For patients with disorders of oxidative metabolism who may be treated with CoQ10, levocarnitine, riboflavin, etc., how are others convincing themselves of actual benefit to the patient? The Cochrane Review for the treatment of mitochondrial disorders in 2006 states: "There is currently no clear evidence supporting the use of any intervention in mitochondrial disorders. Further research is needed to establish the role of a wide range of therapeutic approaches." Obviously, when a patient is started on a supplement or supplements and there is a striking and convincing clinical change in the patient's performance, there is much less reason to raise the question, although, for example, depending on the preparation, CoQ10 may be expensive and uncovered by insurance. There may also be biochemical evidence, for example, a decrease in lactate. Dr. Shoffner at Medical Neurogentics measures resting metabolic rate. What if the numbers are better, but the patient is seemingly not? If a patient is on a supplement and there is neither evidence of clinical or biochemical improvement, should the supplement be increased? Should another supplement be tried? If so, instead of or in combination with the first one or ones? I have struggled with such issues in many patients and have made a variety of management decisions, but, as I reflect on that experience, I do not feel that the algorithm has become clearer.

A reply:

I would like to add my "hear, hear!" to this.

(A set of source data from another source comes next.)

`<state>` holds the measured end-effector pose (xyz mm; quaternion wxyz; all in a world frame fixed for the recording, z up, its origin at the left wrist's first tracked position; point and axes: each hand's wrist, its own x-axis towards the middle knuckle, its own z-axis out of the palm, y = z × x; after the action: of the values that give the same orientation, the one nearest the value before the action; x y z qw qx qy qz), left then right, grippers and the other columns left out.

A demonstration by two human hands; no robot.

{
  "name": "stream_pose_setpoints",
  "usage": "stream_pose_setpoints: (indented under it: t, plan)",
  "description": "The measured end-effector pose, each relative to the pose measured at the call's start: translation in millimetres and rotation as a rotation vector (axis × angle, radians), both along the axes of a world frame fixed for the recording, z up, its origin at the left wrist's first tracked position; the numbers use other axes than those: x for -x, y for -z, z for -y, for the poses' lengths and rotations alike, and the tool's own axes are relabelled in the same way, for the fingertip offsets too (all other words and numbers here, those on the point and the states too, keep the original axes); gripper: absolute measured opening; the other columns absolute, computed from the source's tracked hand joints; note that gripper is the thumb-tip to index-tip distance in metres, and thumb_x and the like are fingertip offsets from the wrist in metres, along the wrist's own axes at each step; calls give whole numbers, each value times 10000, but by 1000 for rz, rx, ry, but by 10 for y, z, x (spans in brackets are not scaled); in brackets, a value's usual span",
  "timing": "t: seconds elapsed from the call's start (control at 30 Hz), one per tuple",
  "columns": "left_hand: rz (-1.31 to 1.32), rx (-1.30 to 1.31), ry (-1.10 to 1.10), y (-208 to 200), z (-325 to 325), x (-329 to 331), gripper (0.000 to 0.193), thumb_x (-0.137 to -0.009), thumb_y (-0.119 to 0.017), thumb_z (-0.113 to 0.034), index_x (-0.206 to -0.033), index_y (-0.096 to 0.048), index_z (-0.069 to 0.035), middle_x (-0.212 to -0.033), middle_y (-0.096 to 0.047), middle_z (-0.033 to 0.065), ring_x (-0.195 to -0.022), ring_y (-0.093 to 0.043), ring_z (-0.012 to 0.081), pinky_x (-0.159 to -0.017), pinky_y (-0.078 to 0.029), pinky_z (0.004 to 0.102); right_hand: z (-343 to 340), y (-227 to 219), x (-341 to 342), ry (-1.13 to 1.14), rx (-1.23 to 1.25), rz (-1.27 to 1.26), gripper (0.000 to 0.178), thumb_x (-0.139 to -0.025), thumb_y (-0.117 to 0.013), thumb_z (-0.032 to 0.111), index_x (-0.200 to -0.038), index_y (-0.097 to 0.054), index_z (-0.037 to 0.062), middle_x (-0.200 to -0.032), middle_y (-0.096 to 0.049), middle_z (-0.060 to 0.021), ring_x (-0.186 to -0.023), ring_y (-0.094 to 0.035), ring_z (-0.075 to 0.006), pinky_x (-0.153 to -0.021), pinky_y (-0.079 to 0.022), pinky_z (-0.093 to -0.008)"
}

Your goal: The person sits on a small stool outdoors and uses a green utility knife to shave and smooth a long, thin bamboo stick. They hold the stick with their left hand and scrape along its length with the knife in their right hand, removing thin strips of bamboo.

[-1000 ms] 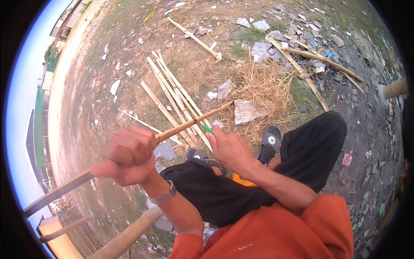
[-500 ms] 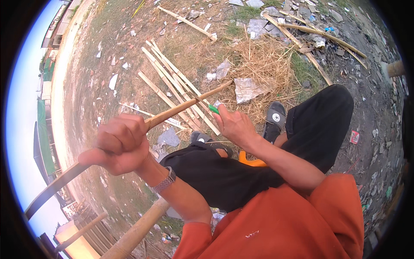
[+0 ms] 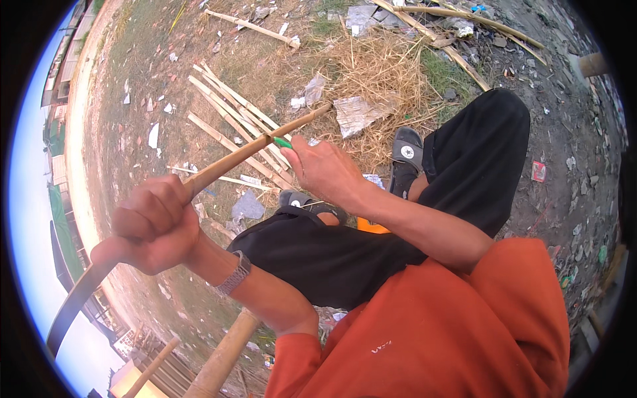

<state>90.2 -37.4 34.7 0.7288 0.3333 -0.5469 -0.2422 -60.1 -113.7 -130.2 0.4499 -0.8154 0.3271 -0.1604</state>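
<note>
My left hand (image 3: 152, 222) is closed in a fist around a long bamboo strip (image 3: 229, 161), which slants from the lower left up to its tapered tip near the straw. Behind the fist, the strip's tail bends down toward the rim of the view. My right hand (image 3: 328, 174) grips a small tool with a green handle (image 3: 283, 142), apparently a knife. Its short dark blade rests against the strip, between my left fist and the tip. My fingers hide most of the handle. Under the strip, several pale split bamboo strips (image 3: 229, 106) lie on the ground.
A thick bamboo pole (image 3: 222, 355) runs beside my left forearm. Dry straw (image 3: 378, 79) and a flat grey-white scrap (image 3: 358, 116) lie ahead of my sandalled feet. Something orange (image 3: 370, 226) shows beside my leg. Longer bamboo pieces (image 3: 464, 66) lie at the far right among litter.
The whole view has shifted, so the ground pieces sit further left and higher. Both hands keep their holds, the blade still on the strip. The strip's tail behind my left fist curves more.
</note>
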Motion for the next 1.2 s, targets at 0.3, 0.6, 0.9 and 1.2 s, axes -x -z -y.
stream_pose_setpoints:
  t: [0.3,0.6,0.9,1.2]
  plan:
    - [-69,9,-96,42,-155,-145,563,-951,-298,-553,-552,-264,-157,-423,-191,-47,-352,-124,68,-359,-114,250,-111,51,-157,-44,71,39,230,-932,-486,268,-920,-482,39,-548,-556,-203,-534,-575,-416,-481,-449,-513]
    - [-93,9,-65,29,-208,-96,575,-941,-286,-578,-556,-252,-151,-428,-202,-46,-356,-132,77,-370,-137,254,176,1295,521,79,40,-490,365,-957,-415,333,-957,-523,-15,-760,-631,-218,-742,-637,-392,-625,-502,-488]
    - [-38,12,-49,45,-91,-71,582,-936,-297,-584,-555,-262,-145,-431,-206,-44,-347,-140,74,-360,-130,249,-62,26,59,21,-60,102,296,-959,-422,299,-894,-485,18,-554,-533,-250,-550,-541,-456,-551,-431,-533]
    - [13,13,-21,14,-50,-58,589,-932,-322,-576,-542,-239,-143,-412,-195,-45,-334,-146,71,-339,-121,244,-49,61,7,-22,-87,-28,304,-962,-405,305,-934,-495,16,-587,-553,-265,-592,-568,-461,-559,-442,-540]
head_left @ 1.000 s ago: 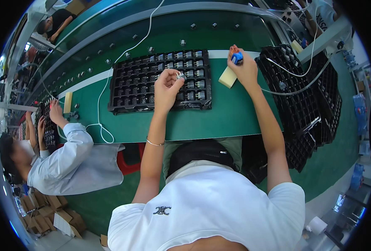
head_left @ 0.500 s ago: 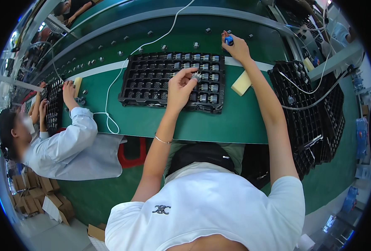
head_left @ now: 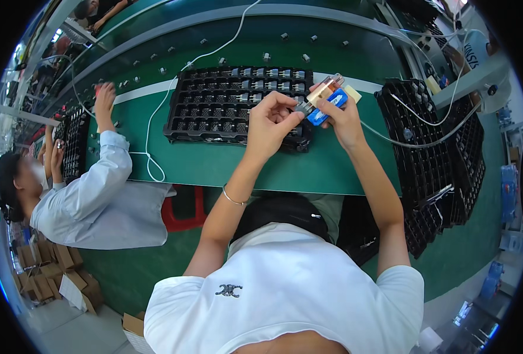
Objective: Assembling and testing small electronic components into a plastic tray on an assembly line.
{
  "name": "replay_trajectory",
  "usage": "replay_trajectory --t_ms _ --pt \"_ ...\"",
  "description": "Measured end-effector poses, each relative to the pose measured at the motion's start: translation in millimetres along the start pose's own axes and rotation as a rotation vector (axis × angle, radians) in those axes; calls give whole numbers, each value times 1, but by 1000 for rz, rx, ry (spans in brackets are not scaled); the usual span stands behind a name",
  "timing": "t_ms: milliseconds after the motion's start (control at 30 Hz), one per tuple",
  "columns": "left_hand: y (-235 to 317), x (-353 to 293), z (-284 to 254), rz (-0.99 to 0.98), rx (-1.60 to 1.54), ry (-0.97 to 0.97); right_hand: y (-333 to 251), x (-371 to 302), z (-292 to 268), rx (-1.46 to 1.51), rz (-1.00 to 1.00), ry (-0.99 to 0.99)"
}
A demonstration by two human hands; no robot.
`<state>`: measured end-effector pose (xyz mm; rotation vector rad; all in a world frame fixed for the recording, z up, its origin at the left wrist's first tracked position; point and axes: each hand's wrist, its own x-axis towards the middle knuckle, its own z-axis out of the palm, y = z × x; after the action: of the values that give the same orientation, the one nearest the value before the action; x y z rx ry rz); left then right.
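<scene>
My left hand (head_left: pixel 270 121) and my right hand (head_left: pixel 344 118) meet above the right end of a black compartment tray (head_left: pixel 214 106) holding several small grey parts. A blue hand tool (head_left: pixel 327 99) with a tan, translucent upper piece sits in my right hand. My left hand pinches a small grey part (head_left: pixel 302 107) against the tool's tip. A thin bracelet circles my left wrist. Both forearms reach over the green bench (head_left: pixel 214 168).
A stack of empty black trays (head_left: pixel 426 153) with white cables across it stands at the right. A co-worker in a pale shirt (head_left: pixel 90 194) works at another tray on the left. A white cable (head_left: pixel 155 118) loops over the bench. A red stool (head_left: pixel 184 209) and cardboard boxes (head_left: pixel 43 271) are below.
My right hand has come back from the bench's far edge with the blue tool. My left hand has lifted off the tray with a small part, and the two hands now meet.
</scene>
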<state>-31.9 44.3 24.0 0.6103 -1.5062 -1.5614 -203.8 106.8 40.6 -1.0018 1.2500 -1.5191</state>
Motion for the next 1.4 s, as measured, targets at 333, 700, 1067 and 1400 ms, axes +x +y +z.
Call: replay_trajectory --t_ms 333,700,1067,1400 --pt "-5 -13 13 -15 18 -30 5 -23 -13 148 155 -109" --pt "-6 24 -71 159 1335 272 37 -10 -77 -640 -227 367" --pt "-16 48 -83 -80 1520 187 57 2 -84 -1057 -340 517" --pt "-32 30 -43 21 245 121 56 2 -82 -1052 -315 522"
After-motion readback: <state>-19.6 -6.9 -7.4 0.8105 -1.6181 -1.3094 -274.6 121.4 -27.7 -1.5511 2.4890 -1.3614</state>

The more I use these the more doubts I have about what I am really accomplishing.

Another reply:

Cochrane papers are great if you are trying to address the use of daily aspirin in 50+ year old men, or the value of mammography in the diagnosis of breast cancer ---an illness that is diagnosed in 200,000 women each year in the USA. Cochrane cannot address the common question of: which works better in epilepsy - Keppra or Tegretol -- an issue with 1000x the experience/exposure than we have with mitochondrial disorders. I agree with the 2006 Cochrane report but it, is irrelevant when it comes to treating the child in your office. There are very few properly conducted Randomized Clinical Trials --- and of course there is not one mitochondrial disorder to test, there are 100s (so grouping results is difficult even if you choose to study one genotype). Those of us up to our eyeballs in this issue address these issues as n of 1 trials; and the decision whether to start all supplements at once or one at a time is the art, not science, of medicine. We do the best we can with the limited resources. The NAMDC (North American Mitochondria) Disease Consortium) is re-applying for NIH funding, and one of the goals of this organization (Michio Hirano is the PI) is to develop trials (in addition to biobanking, standardizing testing protocols, etc.).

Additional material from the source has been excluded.